In age-adjusted analyses, we found that antibody levels to MSP3 differed between α-thalassaemic and nonthalassaemic individuals through the study period, which encompassed times of high and low transmission. Alpha^+^ thalassaemia may interfere with the shedding of peripheral surface proteins (13), which could explain the negative correlation between MSP3 antibodies and being thalassaemic. P. falciparum peripheral surface proteins, such as MSP3, MSP1, MSP7, Serine repeat antigens (SERA4), and SERA5, have been suggested to play a role in initial invasion events (53).
A study by Turner et al. (41) showed that antibodies to polymorphic antigens expressed during parasite erythrocytic stages are essential mediators of immunity and are acquired early in life; submicroscopic parasites also contribute to high antibody levels in individuals (54). The negative correlation between G6PD-deficient individuals and antibodies to GLURP is consistent with observations from a study in Senegal by Courtin et al. (55), which found that G6PD A− carriers had a smaller increase in IgG3 levels to MSP2/FC27 and MSP2/3D7 than noncarriers. This effect can be explained by reduced exposure to malarial antigens related to this genetic variant, leading to weaker stimulation of specific antibody responses, as previously reported (55).
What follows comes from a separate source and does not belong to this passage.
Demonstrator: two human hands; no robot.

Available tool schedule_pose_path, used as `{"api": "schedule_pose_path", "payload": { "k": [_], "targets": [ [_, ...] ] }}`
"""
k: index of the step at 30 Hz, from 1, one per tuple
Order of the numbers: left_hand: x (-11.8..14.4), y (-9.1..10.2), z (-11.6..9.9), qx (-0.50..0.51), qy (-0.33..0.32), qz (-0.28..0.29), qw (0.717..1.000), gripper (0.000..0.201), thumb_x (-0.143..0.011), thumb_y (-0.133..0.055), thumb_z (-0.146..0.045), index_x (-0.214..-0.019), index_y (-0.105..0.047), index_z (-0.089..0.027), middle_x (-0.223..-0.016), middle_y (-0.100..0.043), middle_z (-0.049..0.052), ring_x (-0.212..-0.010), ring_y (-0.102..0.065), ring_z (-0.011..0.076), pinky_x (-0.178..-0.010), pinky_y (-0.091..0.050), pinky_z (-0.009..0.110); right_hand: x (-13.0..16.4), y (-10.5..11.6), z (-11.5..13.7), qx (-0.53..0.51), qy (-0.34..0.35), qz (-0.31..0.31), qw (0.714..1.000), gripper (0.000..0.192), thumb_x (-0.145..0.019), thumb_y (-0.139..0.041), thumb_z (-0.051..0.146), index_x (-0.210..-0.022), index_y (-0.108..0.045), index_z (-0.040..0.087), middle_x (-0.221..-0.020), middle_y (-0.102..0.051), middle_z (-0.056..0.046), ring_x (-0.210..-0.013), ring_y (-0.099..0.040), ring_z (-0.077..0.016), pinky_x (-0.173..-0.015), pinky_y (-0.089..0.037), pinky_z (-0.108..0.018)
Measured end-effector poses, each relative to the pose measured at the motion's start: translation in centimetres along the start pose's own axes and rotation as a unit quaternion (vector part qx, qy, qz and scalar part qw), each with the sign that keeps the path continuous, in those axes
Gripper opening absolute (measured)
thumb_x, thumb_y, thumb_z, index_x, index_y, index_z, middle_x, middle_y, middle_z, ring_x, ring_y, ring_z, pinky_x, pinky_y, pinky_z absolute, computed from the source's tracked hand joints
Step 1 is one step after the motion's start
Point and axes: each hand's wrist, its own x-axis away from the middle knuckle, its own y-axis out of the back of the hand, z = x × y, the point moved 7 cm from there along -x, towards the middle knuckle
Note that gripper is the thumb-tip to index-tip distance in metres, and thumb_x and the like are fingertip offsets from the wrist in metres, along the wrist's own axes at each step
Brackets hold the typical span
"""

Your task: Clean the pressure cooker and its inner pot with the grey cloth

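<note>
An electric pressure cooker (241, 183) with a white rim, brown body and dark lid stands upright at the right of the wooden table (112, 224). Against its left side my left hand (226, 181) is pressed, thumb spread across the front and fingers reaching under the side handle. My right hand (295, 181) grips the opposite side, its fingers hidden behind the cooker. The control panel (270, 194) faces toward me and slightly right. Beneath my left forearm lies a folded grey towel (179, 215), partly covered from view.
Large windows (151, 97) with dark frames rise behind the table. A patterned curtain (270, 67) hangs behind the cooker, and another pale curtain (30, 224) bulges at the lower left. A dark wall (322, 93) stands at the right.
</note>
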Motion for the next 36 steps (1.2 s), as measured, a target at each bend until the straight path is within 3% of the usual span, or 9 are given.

This study has several strengths that allow a more comprehensive assessment of the effect of haemoglobinopathies on the acquisition of P. falciparum-specific humoral immunity. Importantly, we studied IgG responses to a diverse set of P. falciparum proteins to enable analyses of subsets of P. falciparum-specific IgG responses by life-cycle stage and subcellular location within iRBCs. In addition, the study was designed to minimise differences in P. falciparum exposure between children who differed by α-thalassemia status, taking into account altitude, a proxy for malaria transmission in the study area (28).
This study has some limitations: (i) we measured IgG responses to a limited set of malaria antigens, and other proteins may be relevant to malaria protection among children with haemoglobinopathies (56, 57); (ii) the Hb effect may be more pronounced in the youngest children than in the age group considered in this study; (iii) we could not employ microscopy for diagnosing malaria during the unscheduled visits, which could have provided a more robust measure of infection status and parasite burden, potentially enriching the correlation analysis with antibody levels.
In summary, our data suggest that haemoglobinopathies (being α-thalassaemics or HbAS/HbSS) significantly modulate IgG responses specific to P. falciparum proteins. The findings of this study may provide new insight into the mechanisms by which haemoglobinopathies confer protection against malaria. Further studies with larger sample sizes and in different epidemiological settings are needed to replicate these findings and better understand the relationships among α-thalassaemics, HbAS/HbSS, and acquired immunity to malaria. We also propose additional studies using functional assays to validate hypotheses generated by the findings of this study.